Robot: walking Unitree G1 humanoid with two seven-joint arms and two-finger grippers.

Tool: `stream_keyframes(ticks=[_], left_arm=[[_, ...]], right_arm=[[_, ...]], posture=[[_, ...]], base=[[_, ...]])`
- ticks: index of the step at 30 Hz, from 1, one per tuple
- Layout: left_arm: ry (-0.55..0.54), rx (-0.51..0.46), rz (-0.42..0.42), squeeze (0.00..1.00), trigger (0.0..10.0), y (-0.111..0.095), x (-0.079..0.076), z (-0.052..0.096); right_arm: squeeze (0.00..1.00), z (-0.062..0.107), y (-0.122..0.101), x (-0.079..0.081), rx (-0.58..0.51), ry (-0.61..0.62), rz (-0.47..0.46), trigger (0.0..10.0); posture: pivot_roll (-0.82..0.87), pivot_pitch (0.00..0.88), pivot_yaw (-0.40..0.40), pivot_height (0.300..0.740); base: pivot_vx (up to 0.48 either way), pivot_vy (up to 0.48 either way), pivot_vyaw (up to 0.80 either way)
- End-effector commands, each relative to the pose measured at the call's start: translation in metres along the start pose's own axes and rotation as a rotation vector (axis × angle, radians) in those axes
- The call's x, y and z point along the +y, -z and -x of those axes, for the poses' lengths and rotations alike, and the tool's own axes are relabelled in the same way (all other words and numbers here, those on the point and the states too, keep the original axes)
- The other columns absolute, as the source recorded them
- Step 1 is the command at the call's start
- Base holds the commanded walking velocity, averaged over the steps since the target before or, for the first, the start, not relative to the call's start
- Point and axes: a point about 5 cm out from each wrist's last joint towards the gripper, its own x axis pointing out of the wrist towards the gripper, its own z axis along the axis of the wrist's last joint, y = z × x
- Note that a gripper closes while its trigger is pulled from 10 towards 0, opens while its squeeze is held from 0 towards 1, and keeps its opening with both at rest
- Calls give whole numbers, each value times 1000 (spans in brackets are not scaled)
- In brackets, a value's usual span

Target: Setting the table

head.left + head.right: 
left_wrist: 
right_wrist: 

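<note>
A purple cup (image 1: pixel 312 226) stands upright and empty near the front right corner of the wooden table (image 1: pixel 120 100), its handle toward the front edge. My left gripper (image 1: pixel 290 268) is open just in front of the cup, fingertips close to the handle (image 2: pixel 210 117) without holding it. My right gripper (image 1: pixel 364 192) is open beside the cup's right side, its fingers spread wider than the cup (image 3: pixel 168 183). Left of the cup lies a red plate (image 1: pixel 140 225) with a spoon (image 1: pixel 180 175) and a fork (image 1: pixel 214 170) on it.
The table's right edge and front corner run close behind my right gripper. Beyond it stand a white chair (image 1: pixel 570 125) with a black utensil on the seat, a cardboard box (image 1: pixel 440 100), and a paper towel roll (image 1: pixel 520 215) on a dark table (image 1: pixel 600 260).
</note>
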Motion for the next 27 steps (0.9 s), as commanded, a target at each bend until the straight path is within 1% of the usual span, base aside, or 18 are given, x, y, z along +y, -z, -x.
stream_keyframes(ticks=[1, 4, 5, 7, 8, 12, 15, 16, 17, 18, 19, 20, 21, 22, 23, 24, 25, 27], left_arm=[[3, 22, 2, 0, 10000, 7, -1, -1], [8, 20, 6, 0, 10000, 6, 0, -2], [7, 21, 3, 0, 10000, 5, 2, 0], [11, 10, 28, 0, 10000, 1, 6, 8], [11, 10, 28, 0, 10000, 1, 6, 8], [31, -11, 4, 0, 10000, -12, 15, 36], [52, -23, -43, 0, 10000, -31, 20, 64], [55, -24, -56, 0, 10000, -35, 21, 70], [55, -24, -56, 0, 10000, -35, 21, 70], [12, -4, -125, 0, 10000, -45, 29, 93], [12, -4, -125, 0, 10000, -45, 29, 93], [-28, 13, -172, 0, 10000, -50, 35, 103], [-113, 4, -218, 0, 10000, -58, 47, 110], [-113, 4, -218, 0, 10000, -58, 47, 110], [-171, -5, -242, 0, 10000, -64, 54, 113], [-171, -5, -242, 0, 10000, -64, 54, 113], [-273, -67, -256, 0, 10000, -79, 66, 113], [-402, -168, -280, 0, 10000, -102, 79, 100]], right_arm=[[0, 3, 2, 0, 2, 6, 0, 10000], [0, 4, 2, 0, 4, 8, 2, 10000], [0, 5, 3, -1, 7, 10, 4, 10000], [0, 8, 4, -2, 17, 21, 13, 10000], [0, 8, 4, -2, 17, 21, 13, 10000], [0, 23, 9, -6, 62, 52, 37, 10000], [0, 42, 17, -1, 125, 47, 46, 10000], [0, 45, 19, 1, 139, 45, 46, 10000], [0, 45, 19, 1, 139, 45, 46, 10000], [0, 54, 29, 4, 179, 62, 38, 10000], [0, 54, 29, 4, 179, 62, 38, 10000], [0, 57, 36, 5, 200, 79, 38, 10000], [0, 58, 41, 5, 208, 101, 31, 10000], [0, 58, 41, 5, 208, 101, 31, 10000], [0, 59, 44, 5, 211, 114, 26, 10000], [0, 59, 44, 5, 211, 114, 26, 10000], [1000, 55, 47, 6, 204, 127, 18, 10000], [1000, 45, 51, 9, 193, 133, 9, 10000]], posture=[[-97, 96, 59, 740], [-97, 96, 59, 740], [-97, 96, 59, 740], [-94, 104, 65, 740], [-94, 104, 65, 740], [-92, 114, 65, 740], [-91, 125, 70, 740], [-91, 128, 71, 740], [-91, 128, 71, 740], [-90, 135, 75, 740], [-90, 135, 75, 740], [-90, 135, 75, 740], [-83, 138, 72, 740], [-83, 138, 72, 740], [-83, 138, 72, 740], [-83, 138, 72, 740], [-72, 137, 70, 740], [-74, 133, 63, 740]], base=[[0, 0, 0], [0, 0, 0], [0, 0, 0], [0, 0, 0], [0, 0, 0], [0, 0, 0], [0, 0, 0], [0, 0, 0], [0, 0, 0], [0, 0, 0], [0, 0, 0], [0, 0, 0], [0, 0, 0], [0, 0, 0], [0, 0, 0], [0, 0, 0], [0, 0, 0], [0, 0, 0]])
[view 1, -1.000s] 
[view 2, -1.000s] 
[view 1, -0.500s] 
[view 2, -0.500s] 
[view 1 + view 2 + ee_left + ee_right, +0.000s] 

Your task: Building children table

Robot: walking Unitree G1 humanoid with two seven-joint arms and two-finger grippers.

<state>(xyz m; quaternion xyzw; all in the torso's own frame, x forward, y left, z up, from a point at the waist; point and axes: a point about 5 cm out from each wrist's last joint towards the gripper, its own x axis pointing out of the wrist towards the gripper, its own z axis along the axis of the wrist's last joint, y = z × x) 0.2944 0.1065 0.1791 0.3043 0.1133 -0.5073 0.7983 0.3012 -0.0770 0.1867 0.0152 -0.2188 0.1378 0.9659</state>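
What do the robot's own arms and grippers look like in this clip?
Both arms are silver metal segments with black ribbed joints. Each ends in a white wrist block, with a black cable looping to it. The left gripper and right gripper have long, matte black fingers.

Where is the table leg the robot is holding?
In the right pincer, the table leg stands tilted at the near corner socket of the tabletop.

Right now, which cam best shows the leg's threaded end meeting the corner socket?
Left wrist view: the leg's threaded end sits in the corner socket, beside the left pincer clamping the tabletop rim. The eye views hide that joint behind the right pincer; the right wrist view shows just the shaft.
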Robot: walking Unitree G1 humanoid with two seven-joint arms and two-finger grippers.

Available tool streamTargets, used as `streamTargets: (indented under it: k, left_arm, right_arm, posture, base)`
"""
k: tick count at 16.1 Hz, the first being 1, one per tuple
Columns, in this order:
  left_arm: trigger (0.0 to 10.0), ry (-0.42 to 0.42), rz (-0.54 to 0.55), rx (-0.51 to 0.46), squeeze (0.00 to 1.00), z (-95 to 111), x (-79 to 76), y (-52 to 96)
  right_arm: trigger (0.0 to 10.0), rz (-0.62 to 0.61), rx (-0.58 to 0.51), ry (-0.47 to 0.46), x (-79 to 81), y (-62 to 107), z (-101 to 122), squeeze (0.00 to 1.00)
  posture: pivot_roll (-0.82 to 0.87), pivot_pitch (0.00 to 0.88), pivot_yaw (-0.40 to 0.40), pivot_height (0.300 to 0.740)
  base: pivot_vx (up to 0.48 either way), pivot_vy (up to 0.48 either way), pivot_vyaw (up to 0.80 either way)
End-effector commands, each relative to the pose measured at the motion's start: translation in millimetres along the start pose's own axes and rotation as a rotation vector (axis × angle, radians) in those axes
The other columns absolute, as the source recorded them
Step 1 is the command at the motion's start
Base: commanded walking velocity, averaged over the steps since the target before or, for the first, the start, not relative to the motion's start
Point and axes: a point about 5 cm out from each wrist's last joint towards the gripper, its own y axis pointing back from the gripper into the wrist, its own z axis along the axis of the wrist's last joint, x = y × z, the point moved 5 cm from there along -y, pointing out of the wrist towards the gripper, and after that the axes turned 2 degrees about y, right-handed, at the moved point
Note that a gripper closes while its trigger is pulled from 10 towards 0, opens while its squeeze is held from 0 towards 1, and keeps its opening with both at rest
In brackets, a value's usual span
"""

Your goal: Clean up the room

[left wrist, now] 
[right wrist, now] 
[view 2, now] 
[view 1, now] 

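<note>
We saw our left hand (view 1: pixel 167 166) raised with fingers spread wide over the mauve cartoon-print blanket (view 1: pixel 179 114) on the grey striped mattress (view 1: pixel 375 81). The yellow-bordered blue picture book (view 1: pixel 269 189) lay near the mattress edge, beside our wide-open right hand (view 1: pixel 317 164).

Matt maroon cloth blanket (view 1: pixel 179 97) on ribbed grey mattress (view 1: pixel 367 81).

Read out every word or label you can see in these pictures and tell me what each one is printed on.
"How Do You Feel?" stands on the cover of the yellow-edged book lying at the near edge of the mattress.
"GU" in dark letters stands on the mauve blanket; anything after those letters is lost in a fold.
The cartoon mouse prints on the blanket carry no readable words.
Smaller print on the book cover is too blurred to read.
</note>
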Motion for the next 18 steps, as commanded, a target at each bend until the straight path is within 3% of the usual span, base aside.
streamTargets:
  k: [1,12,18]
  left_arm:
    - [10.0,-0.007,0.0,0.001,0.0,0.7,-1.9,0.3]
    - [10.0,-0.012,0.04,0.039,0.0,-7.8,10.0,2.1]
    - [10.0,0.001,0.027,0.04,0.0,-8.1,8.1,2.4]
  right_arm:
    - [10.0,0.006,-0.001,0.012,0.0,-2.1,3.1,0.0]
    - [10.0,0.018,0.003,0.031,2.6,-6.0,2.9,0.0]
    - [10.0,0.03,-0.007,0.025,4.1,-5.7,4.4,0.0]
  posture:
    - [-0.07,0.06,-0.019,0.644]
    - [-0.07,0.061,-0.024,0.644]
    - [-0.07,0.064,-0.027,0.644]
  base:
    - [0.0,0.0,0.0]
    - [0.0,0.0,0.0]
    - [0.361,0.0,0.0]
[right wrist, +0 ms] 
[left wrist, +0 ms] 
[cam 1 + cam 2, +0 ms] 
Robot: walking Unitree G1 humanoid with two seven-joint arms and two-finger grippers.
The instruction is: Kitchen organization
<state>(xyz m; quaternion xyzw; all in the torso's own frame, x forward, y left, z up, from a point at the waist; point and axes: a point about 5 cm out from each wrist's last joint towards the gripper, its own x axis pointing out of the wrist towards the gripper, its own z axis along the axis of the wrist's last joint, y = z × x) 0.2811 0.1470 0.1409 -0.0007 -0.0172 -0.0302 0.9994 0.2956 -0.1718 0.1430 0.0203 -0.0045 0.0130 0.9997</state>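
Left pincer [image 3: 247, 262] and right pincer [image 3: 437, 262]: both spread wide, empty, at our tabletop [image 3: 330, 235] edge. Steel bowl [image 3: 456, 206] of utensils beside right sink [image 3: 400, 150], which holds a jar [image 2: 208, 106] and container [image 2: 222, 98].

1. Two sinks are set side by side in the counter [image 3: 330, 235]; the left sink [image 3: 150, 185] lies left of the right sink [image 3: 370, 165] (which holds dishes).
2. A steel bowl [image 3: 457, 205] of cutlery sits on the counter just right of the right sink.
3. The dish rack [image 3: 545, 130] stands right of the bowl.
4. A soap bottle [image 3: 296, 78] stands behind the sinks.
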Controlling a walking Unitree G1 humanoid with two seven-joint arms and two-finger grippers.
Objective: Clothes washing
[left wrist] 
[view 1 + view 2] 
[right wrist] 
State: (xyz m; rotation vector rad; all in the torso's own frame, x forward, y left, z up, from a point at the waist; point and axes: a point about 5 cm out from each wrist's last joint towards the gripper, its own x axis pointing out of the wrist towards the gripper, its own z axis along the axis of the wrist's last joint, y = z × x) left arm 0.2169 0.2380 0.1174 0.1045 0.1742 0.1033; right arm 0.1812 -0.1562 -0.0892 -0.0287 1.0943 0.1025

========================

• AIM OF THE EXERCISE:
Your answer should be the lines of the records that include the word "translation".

• ANSWER SPACE:
- End-effector commands, each relative to the pose measured at the call's start: translation in metres along the start pose's own axes and rotation as a rotation vector (axis × angle, radians) in those axes
End-effector commands, each relative to the pose measured at the motion's start: translation in millimetres along the start pose's own axes and rotation as a rotation vector (axis × angle, radians) in those axes

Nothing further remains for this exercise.